Event Banner

HHS’s effort to retrofit radical gender ideology into the Affordable Care Act is blocked nationwide


[UPDATE]  Another court has blocked the attempt by the Department of Health and Human Services (HHS) to rewrite Title IX and Section 1557 of the Affordable Care Act, ruling that the agency has no authority to force states to permit gender transitions nor require that doctors or medical facilities perform gender transitions.

Coinciding with a federal judge’s injunction stopping HHS’s new mandate in Florida, U.S. District Court Judge Louis Guirola last week issued an injunction in a lawsuit brought by 15 states, but opted to go a step further and issue a nationwide injunction that will keep the policy from taking effect in all 50 states while the merits of the case are adjudicated.

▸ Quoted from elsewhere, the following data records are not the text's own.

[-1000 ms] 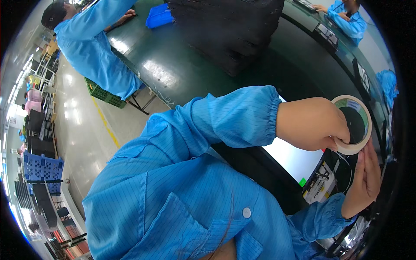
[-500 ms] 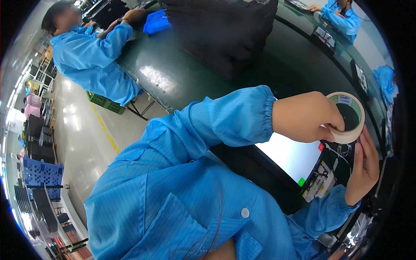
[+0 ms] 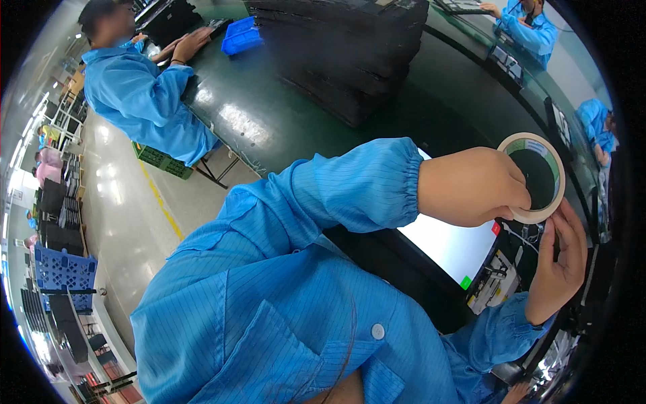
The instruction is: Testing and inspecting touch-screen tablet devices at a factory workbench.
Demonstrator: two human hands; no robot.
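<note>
We see the tape roll (image 3: 558, 176) has slid a bit toward eleven o'clock, and the left hand (image 3: 474, 187) and right hand (image 3: 562, 259) have gone along with it. More of the screen's red corner (image 3: 496, 229) peeks out now. At ten o'clock, a co-worker (image 3: 134, 87) has bent the arm that was stretched out. Near three o'clock, another worker's hand (image 3: 601, 155) has popped out.

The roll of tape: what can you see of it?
The roll of tape is a cream ring, apparently papery, its inner wall lined in pale and green print. It is held up, tilted, toward the picture's right, darkness showing through its open middle. The left hand grips its lower left rim, fingertips inside the ring; the right hand's fingers meet its lower outer edge.
</note>
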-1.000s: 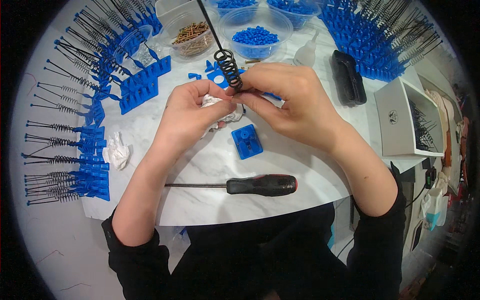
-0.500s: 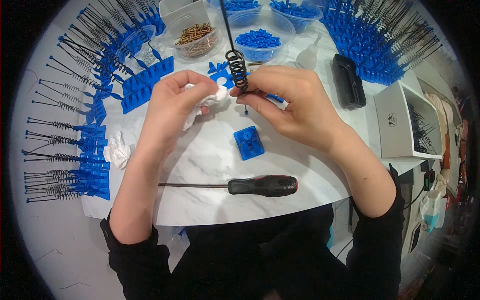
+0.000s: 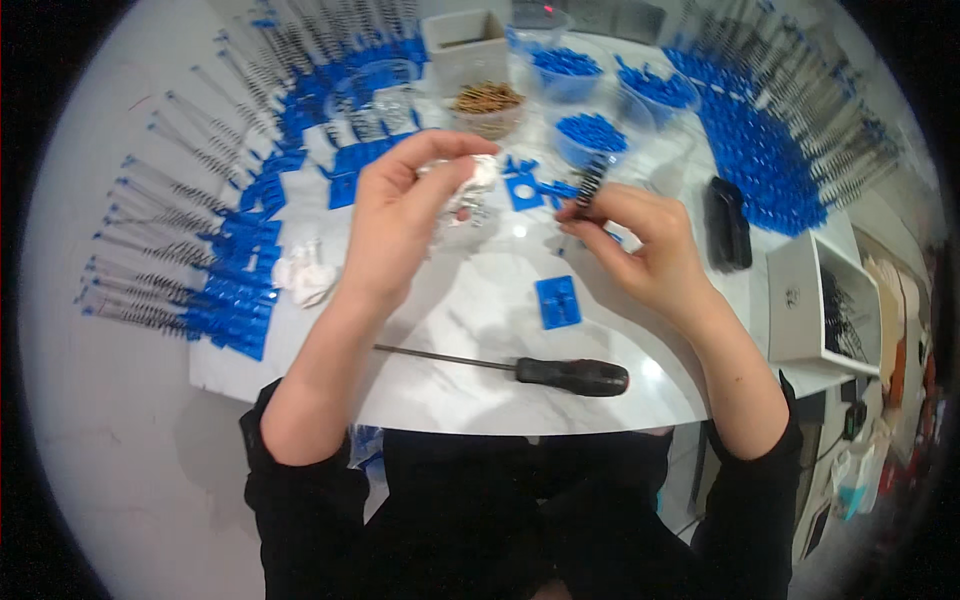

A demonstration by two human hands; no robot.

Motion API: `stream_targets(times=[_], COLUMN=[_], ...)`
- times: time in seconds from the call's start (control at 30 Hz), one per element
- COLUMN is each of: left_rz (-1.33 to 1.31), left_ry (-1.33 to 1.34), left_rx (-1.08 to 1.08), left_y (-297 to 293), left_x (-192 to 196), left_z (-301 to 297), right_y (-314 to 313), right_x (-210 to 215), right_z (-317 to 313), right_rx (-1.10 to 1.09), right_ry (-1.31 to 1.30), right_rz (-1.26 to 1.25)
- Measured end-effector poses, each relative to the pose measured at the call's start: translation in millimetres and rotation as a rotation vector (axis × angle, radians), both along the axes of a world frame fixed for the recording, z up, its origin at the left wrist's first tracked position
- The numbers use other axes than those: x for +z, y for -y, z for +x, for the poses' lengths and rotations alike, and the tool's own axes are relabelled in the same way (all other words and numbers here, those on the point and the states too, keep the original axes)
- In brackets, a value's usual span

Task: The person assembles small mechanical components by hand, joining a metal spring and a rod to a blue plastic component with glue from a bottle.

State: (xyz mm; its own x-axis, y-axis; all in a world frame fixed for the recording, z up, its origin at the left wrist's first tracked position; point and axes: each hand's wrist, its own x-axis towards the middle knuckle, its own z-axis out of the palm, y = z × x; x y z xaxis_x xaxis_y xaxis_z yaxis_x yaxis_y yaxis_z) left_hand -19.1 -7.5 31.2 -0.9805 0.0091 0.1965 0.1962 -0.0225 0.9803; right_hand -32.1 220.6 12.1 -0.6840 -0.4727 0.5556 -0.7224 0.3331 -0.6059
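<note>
My left hand (image 3: 410, 205) is closed around a crumpled white tissue (image 3: 470, 190), which sticks out past the fingertips. In my right hand (image 3: 645, 245), thumb and fingers pinch a black coil spring (image 3: 591, 183) with a thin rod through it. Between and below the hands lies a square blue plastic base (image 3: 558, 302) on the marbled table. Nearer to me rests a screwdriver (image 3: 570, 376) with a black handle, its shaft pointing left. Just beyond the hands is a blue plate with a round hole (image 3: 523, 192), with small blue pieces around it.
Rows of blue bases with springs stand at the left (image 3: 235, 290) and far right (image 3: 770, 180). Behind are tubs of brass screws (image 3: 487, 98) and blue parts (image 3: 591, 135). A black case (image 3: 729, 225) and a white box of springs (image 3: 795, 310) sit at right. Another tissue (image 3: 305, 275) lies left.
The view has shifted, so the table sits differently in the picture. My hands have moved farther apart, still with the tissue and the spring; the spring now leans to the right.
</note>
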Motion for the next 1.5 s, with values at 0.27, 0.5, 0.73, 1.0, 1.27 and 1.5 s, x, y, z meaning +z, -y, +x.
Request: stream_targets(times=[0.27, 0.5, 0.73, 1.0, 1.27, 1.5], left_rz=[-0.206, -1.203, -1.292, -1.226, -0.609, -0.420], left_ry=[-0.048, -0.276, -0.364, -0.540, -0.293, -0.247], left_rx=[0.192, 0.431, 0.542, 0.211, 0.042, 0.059], left_y=[68, 94, 74, 13, -27, -26], left_x=[32, -16, -1, 31, -5, -32], left_z=[49, 76, 77, 56, 8, 10], right_y=[-3, -3, -2, -4, 0, 0], right_x=[-5, -1, -3, -6, -7, -7], right_z=[2, 1, -1, 1, 3, -1], right_rx=[-0.002, -0.021, -0.032, -0.020, -0.008, -0.023], right_ry=[0.026, -0.034, -0.014, -0.039, -0.034, -0.043], right_rz=[-0.050, 0.034, 0.027, 0.021, -0.028, -0.042])
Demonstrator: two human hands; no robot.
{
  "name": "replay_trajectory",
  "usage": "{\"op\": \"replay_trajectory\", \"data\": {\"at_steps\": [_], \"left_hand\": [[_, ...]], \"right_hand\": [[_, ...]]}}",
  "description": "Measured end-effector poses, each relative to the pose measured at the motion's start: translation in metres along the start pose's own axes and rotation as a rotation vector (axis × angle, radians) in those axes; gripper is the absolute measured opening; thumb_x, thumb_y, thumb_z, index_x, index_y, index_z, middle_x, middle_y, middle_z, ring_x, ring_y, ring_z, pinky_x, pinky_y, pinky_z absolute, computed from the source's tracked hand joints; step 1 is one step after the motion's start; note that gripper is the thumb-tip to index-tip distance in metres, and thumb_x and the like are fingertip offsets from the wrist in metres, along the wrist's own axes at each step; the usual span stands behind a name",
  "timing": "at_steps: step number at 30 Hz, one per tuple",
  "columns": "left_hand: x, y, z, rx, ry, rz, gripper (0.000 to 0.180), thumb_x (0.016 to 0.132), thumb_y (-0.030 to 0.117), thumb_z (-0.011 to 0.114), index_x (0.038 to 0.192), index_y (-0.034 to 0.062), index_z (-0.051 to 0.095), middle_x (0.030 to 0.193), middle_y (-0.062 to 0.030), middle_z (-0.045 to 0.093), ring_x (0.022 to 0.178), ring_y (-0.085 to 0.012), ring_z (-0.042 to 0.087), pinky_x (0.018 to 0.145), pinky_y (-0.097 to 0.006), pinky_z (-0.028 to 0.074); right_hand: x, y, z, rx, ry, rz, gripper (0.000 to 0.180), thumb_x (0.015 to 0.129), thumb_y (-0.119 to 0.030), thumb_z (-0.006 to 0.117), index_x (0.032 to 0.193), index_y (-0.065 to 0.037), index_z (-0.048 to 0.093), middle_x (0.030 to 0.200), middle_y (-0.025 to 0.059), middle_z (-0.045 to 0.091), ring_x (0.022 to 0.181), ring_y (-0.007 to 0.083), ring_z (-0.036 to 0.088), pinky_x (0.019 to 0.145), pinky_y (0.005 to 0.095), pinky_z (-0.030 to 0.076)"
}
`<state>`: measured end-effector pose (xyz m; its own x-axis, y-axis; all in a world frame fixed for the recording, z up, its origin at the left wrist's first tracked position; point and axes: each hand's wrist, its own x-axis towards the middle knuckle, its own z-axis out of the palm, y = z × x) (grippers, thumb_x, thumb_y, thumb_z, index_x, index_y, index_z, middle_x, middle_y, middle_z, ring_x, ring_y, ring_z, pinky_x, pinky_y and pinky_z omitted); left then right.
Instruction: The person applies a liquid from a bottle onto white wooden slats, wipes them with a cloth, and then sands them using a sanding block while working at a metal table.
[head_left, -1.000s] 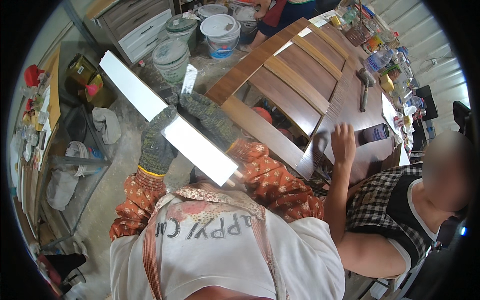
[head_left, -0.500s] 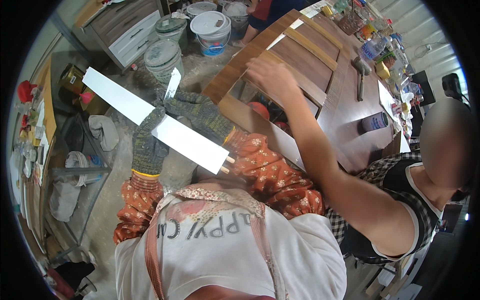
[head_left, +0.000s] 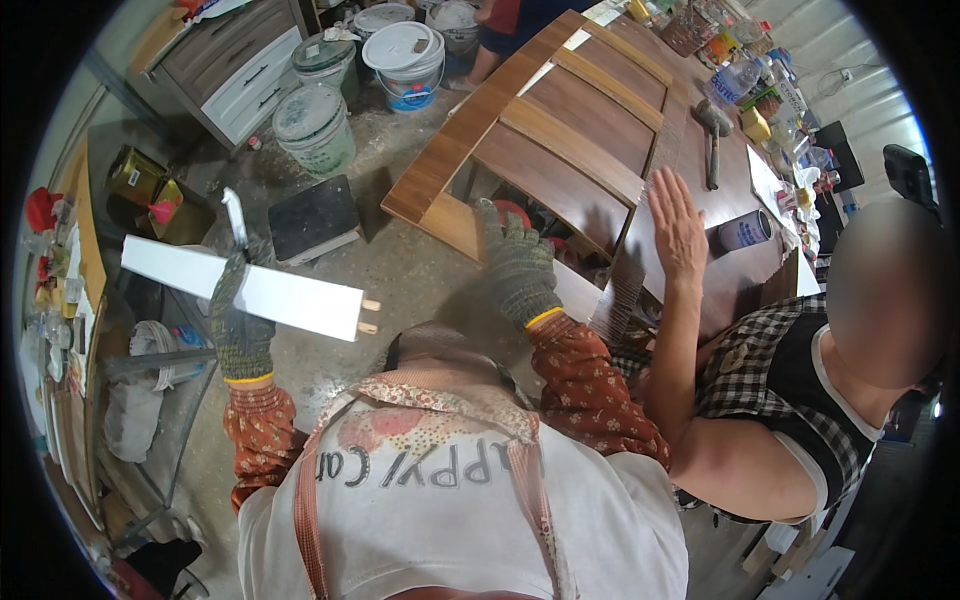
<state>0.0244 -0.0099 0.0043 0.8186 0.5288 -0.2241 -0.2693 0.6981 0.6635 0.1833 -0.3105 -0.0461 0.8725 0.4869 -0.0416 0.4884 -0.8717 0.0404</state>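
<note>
A long white board (head_left: 300, 300) with two wooden dowels sticking out of its right end is held at the left, and my gloved left hand (head_left: 243, 325) is closed around its middle. A narrow white strip (head_left: 235, 215) stands up beside that hand's fingertips; its lower end is hidden. My gloved right hand (head_left: 520, 265) reaches onto the near rail of a brown wooden frame (head_left: 455, 225), close to its left corner. Its fingers look apart and rest over the rail. The frame, with several slats, lies on the brown worktable (head_left: 690, 230).
A co-worker's raised hand (head_left: 678, 220) is over the table at my right. Beyond it lie a mallet (head_left: 712, 145) and a dark can (head_left: 745, 232). Lidded buckets (head_left: 315, 130), a black book-shaped block (head_left: 313, 217) and a gold tin (head_left: 150, 185) stand on the floor.
My right hand has left the white board and moved right onto the frame's rail. My left hand has carried the board leftward. The co-worker's hand has drawn back from the frame toward the right.
</note>
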Motion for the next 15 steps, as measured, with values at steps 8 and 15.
{"op": "replay_trajectory", "data": {"at_steps": [8, 15], "left_hand": [[-0.010, 0.022, -0.093, 0.195, 0.101, 0.156, 0.033, 0.093, 0.019, 0.043, 0.114, -0.0052, 0.051, 0.104, -0.0126, 0.060, 0.090, -0.0183, 0.057, 0.078, -0.028, 0.046], [-0.013, 0.029, -0.120, -0.150, 0.066, 0.064, 0.029, 0.086, 0.007, 0.052, 0.112, -0.0055, 0.051, 0.106, -0.0166, 0.058, 0.094, -0.0211, 0.058, 0.084, -0.031, 0.047]], "right_hand": [[0.009, -0.002, -0.045, 0.170, -0.246, 0.046, 0.080, 0.067, -0.017, 0.064, 0.137, -0.017, 0.025, 0.115, 0.0180, 0.049, 0.104, 0.0336, 0.051, 0.088, 0.0442, 0.041], [0.009, 0.024, -0.098, 0.248, -0.154, 0.028, 0.082, 0.062, -0.020, 0.067, 0.134, -0.009, 0.030, 0.117, 0.0204, 0.050, 0.110, 0.0336, 0.048, 0.093, 0.0410, 0.039]]}}
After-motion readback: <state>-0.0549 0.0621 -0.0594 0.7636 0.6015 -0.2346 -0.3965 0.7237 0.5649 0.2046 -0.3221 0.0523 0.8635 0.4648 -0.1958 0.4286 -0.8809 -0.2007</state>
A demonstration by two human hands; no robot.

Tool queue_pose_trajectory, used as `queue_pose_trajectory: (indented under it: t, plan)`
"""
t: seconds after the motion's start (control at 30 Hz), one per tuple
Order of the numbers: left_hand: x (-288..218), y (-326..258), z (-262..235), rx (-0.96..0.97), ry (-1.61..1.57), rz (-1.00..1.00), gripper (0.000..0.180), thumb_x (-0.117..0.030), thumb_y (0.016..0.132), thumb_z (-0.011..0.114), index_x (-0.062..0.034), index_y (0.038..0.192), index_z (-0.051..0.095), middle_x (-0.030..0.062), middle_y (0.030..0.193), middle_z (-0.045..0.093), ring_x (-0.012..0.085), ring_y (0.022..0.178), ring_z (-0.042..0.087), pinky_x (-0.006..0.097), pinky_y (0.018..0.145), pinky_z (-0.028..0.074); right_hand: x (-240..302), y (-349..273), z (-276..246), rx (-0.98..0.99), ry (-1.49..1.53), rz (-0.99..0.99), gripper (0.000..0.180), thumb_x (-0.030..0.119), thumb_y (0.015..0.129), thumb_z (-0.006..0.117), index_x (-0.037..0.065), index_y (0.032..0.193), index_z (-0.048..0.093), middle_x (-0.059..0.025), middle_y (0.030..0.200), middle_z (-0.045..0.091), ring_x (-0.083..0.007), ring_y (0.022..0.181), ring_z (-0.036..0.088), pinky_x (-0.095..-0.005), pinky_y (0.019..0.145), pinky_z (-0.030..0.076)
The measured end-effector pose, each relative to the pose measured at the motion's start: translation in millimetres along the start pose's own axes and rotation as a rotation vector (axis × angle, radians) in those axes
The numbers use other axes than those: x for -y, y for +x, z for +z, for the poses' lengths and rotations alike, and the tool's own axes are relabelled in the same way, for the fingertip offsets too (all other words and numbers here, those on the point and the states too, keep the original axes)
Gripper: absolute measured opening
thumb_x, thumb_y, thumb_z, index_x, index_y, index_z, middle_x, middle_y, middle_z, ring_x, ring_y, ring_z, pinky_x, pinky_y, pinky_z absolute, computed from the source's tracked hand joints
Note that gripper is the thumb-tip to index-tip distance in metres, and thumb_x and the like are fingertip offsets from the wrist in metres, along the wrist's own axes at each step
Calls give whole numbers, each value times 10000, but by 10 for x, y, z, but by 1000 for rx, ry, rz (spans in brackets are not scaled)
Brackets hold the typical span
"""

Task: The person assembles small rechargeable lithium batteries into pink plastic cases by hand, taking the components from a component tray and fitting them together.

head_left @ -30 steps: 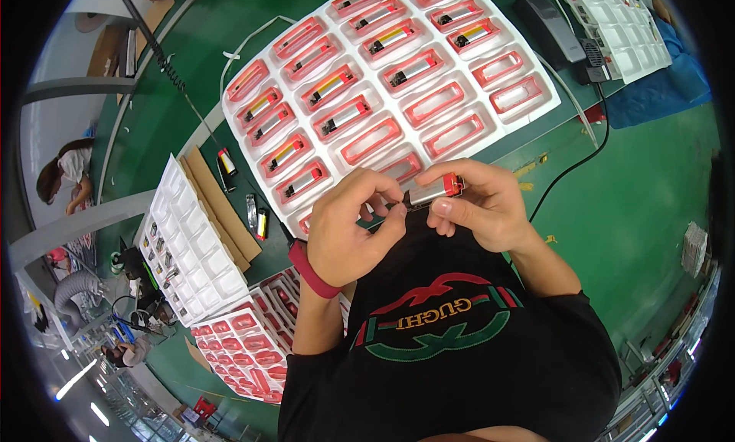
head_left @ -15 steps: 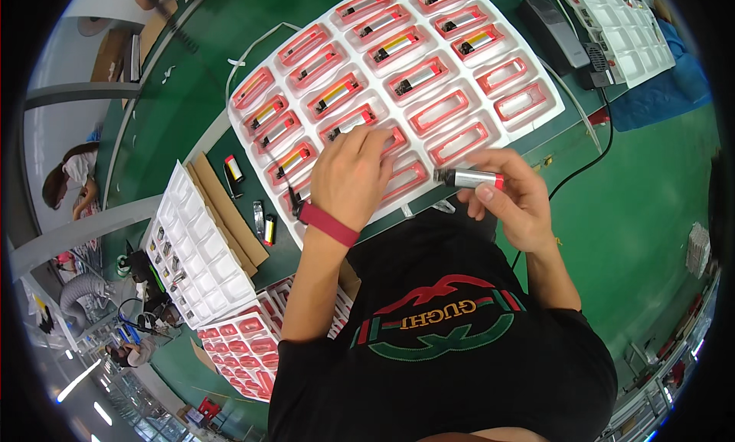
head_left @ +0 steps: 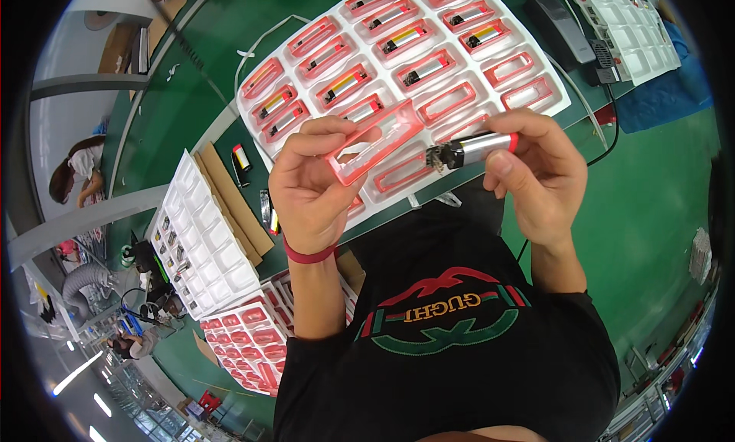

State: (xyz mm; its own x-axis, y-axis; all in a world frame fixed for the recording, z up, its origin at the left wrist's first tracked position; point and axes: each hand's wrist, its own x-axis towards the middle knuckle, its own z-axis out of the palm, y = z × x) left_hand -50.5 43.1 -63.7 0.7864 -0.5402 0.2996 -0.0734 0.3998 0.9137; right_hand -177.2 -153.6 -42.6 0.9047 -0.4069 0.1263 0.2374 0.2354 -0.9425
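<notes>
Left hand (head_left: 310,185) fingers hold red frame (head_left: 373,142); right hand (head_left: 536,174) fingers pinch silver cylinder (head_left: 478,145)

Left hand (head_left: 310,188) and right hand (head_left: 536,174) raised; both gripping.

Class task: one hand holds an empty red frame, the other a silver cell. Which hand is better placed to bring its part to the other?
Probably the right hand: it pinches the small silver cell, whose dark end already points at the red frame held in the left hand.
</notes>
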Motion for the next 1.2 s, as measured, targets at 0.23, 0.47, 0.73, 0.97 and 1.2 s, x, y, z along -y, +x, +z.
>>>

Mississippi and Tennessee were the primary plaintiffs in the case, but were also joined by Alabama, Georgia, Indiana, Kansas, Kentucky, Louisiana, Nebraska, Ohio, Oklahoma, South Carolina, South Dakota, Virginia, and West Virginia.

As the Freedom Center discussed in an article published on Saturday (see below), HHS issued a final rule in May that stated that the prohibition on “discrimination on the basis of sex” in both Section 1557 and Title IX includes gender identity.

Under the new rule, all facilities that receive federal funding or accept federal insurance (which are nearly all medical facilities) would be required to administer puberty blockers and cross-sex hormones and perform gender mutilation surgeries on patients, including minors.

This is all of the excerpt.